What Really Happened

Part One:

After I finished graduate school, I took my little bit of savings, packed a suitcase, and set off for Paris—which made a lot more sense than teaching high school French in Wichita. I majored in education because I was told, “It’s something you can always fall back on,” and if I was going to be doing any falling, it was forward, on my face, or in love—anything other than ‘back.’

It was a pretty exciting time to be in Paris; students weren’t ripping up the cobblestones in St. Michel anymore, but we did get chased around the streets a lot by riot police. It was the height of the Vietnam war, and Americans weren’t very well received (actually, deep down, the French love us, in a jealous sort of way, but they’re too cocky to admit it.) My French was pretty near flawless, at least native-enough so that nobody guessed I was American, so they spared me their political tongue-lashings, and I streamed through those days with heart and mind open wide, melding easily into a culture whose history and literature I knew better than my own.

In those days, the world was not a place where you could find Bonne Maman preserves on a supermarket shelf in Kansas City, or peanut butter in your neighborhood Parisian Monoprix. France was marvelously, distinctly unique and thrilling, albeit inconvenient. Not everyone had a home telephone, and many of us lived in seventh-floor walk-ups without bathrooms—only a communal Water Closet down the hall (and they really were just a tiny closet…with a stool and a window. Once I found a half-drowned sparrow in the toilet bowl.)

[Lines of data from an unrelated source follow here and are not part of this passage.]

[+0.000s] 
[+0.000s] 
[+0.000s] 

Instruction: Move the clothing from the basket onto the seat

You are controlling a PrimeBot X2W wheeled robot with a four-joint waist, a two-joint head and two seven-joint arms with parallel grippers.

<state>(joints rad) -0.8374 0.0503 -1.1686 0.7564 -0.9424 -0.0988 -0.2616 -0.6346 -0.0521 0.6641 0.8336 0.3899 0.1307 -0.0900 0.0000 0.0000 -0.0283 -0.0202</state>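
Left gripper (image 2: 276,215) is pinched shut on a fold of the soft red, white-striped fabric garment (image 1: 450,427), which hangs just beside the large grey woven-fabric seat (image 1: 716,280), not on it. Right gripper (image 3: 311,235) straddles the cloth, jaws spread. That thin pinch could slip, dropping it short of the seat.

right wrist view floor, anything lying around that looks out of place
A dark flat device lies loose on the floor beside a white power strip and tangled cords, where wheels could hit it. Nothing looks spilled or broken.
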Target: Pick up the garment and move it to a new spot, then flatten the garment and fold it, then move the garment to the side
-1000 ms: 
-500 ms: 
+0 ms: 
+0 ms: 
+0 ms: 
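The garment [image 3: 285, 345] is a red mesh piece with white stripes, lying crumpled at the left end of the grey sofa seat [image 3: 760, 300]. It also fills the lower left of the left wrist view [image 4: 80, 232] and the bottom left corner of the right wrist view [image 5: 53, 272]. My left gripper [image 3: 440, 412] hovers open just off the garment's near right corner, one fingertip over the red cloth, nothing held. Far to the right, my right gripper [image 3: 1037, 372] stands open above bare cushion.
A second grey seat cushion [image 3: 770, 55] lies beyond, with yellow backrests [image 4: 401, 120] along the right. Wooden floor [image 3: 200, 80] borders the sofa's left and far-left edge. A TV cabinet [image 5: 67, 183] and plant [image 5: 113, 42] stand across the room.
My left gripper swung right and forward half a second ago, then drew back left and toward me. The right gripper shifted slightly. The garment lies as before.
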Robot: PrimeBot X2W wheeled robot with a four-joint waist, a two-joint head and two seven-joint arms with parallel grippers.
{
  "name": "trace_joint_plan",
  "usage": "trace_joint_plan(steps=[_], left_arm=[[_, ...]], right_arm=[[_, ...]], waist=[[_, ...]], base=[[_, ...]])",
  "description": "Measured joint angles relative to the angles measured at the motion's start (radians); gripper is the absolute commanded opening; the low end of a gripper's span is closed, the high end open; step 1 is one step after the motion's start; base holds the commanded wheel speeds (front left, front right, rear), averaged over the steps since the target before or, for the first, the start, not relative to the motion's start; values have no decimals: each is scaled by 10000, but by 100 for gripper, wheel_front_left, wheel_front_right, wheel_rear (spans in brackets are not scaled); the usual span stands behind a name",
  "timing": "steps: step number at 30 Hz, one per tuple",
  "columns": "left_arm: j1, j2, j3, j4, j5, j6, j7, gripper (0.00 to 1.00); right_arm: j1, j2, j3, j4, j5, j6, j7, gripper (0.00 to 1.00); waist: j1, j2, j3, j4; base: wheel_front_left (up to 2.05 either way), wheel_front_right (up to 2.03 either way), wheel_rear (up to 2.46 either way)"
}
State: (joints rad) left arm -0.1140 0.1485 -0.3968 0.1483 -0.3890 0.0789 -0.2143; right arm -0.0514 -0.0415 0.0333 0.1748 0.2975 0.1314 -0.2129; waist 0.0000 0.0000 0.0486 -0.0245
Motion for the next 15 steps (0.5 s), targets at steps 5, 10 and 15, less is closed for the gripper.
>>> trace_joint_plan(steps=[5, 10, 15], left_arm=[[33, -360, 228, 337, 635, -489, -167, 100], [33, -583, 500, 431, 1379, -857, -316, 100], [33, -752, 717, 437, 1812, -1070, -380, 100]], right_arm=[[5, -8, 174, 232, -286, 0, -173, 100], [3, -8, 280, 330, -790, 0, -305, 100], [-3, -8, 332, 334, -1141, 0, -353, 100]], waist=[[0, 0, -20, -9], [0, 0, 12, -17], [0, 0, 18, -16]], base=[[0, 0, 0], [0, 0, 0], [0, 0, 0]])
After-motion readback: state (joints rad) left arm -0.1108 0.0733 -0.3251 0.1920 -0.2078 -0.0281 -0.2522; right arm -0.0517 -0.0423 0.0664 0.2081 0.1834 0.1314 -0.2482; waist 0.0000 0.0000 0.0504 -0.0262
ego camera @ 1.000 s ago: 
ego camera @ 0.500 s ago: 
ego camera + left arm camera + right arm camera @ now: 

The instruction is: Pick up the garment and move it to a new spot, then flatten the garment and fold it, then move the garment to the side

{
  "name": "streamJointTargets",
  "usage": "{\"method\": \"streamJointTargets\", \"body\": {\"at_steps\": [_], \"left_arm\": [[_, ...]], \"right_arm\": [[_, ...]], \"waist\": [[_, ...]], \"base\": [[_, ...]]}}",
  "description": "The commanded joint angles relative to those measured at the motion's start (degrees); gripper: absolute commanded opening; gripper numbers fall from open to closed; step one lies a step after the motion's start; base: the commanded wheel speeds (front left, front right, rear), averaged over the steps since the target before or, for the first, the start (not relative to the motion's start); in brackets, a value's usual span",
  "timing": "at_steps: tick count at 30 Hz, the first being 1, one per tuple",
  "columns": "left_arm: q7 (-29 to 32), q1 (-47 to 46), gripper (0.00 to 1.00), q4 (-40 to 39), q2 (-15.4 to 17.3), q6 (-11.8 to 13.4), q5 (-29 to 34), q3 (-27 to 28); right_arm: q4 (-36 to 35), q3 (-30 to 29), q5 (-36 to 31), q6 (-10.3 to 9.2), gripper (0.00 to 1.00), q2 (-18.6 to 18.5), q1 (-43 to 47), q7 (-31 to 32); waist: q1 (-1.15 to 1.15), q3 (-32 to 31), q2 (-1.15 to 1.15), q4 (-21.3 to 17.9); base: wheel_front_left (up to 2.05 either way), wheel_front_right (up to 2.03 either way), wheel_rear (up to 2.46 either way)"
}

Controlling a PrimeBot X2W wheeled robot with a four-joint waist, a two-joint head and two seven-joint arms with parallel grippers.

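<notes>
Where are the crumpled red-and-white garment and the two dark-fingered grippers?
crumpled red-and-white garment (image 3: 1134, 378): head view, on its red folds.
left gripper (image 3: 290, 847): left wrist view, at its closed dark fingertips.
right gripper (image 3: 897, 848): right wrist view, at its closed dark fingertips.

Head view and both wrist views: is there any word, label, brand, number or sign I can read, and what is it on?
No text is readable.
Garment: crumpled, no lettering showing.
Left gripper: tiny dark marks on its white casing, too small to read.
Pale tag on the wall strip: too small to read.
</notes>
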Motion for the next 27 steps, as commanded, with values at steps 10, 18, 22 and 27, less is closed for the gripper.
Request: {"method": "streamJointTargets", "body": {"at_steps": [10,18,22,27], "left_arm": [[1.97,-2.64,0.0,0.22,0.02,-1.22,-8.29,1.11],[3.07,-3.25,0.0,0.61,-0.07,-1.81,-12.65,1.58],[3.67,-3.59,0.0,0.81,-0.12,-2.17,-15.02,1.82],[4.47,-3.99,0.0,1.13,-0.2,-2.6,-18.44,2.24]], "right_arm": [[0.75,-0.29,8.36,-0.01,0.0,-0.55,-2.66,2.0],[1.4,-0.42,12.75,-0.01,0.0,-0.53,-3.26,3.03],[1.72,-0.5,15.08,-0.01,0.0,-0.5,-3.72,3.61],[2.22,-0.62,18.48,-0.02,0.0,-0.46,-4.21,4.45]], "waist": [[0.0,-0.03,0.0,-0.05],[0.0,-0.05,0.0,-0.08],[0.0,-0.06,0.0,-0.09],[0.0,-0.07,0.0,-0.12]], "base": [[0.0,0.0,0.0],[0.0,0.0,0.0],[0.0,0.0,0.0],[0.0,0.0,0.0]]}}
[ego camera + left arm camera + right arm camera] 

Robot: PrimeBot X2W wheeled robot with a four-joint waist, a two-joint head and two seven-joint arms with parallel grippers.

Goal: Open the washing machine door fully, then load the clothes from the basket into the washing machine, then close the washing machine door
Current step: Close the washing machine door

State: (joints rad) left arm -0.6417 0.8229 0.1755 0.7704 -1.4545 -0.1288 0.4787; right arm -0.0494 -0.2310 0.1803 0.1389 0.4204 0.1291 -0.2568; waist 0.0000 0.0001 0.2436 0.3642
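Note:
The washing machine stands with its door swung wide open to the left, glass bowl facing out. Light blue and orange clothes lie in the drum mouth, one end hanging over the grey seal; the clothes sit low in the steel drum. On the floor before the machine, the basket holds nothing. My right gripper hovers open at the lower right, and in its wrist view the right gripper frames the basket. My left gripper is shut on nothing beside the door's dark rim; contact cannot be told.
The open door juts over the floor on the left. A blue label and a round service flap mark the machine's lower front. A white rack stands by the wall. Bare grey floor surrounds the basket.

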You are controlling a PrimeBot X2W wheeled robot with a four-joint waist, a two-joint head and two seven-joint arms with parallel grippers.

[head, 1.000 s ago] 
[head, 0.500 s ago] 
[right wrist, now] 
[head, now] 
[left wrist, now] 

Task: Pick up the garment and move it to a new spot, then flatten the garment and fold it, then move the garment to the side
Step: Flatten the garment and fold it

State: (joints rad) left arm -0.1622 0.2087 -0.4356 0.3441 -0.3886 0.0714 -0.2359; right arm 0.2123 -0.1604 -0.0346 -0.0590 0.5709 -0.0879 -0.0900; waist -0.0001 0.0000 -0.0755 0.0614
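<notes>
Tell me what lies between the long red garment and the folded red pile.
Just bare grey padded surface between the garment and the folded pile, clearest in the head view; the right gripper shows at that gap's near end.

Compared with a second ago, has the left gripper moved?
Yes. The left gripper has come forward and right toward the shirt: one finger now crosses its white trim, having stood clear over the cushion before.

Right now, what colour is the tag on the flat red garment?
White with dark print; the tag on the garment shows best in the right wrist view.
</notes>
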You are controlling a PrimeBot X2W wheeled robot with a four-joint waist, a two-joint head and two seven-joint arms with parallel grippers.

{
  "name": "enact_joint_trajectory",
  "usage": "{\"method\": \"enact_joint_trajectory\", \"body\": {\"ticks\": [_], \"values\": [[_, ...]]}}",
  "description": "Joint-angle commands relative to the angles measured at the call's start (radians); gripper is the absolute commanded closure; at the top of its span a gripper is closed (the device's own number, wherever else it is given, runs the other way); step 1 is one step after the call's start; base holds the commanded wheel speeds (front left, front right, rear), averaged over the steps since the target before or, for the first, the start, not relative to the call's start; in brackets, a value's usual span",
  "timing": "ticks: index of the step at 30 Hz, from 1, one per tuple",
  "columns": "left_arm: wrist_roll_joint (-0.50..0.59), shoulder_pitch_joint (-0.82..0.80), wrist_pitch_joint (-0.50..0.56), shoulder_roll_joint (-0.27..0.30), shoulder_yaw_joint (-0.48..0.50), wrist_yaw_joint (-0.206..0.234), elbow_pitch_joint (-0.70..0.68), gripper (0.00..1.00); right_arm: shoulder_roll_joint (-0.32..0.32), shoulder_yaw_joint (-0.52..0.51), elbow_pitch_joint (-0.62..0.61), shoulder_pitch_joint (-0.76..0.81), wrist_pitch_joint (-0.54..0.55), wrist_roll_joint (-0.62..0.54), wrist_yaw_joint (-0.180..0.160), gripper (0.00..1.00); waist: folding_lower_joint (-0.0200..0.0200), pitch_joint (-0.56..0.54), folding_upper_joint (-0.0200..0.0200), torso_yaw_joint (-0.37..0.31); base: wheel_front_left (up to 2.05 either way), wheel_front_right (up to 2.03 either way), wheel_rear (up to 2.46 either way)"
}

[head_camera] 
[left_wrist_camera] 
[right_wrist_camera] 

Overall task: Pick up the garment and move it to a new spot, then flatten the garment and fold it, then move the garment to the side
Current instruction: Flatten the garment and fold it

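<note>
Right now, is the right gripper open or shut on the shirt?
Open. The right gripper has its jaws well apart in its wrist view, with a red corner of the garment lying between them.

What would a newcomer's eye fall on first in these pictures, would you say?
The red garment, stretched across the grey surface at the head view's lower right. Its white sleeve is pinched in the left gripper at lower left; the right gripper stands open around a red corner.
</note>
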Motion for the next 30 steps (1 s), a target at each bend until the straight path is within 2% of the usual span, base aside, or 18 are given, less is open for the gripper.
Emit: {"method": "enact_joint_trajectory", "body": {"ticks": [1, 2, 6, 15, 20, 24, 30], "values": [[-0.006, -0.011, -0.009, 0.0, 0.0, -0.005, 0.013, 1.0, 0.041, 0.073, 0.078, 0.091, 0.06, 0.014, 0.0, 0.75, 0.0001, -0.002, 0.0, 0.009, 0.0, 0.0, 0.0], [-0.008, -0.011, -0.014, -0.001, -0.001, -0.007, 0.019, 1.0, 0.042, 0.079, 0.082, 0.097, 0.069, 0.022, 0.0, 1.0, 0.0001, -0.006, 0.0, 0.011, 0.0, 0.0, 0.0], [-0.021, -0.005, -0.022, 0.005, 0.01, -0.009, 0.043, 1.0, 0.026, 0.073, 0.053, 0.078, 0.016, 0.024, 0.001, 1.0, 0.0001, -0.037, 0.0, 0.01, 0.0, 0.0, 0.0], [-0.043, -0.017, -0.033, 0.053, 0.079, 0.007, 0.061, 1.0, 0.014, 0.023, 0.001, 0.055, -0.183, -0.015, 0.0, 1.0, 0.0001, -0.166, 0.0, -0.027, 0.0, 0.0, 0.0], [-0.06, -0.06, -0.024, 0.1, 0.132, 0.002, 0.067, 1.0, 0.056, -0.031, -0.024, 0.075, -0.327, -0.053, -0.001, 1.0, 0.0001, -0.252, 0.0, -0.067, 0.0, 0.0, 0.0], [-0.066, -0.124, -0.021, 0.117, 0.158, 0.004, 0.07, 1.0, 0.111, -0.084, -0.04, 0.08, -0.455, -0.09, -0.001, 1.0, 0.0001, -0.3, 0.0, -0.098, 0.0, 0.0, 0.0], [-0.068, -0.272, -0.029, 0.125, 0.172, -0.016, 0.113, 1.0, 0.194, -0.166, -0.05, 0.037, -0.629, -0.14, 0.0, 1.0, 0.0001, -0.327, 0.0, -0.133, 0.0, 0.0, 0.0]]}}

I missed my popcorn in the movie theaters, and it upset me to have to deal with those snippy little ladies in the aisles with their flashlights waiting to usher you to your seat, for a tip of course. I hated the milk and loved the cream and butter. I made a point of trying one new pastry a week and learning its name (would have done more but for budget and calorie restrictions). I remember the first time I watched a French girl whip up homemade vinaigrette (the secret is Maille mustard); when I asked her how she knew how much vinegar to use, she just shot me a look, like…well, you can imagine. I was young and impressionable, and Paris formed my tastes in matters of heart and food and music and manners. And men of course. (Those stories go into my novels.)

I took whatever work I could get—translating aerospace documents, rewriting investment portfolios for the Rothschild Bank, nanny-ing for an Australian embassy official, selling furniture in a nifty little Scandinavian design shop run by a young Columbian woman whom I thought the chicest, most self-confident thing I’d ever seen. Everybody came from somewhere else, and our dinner parties were a Babel-like feast of sounds where the first rule of etiquette was finding a common language that everyone could understand. Lovers slept with dictionaries under their pillows.

That first year I had over a dozen different ‘homes’ and as many jobs. The idea of nailing my flippers to the ocean floor put the fear of the devil in me. Discovery and experience—people, places, language—was what drove me.

Somewhere along the way, the storyteller was born.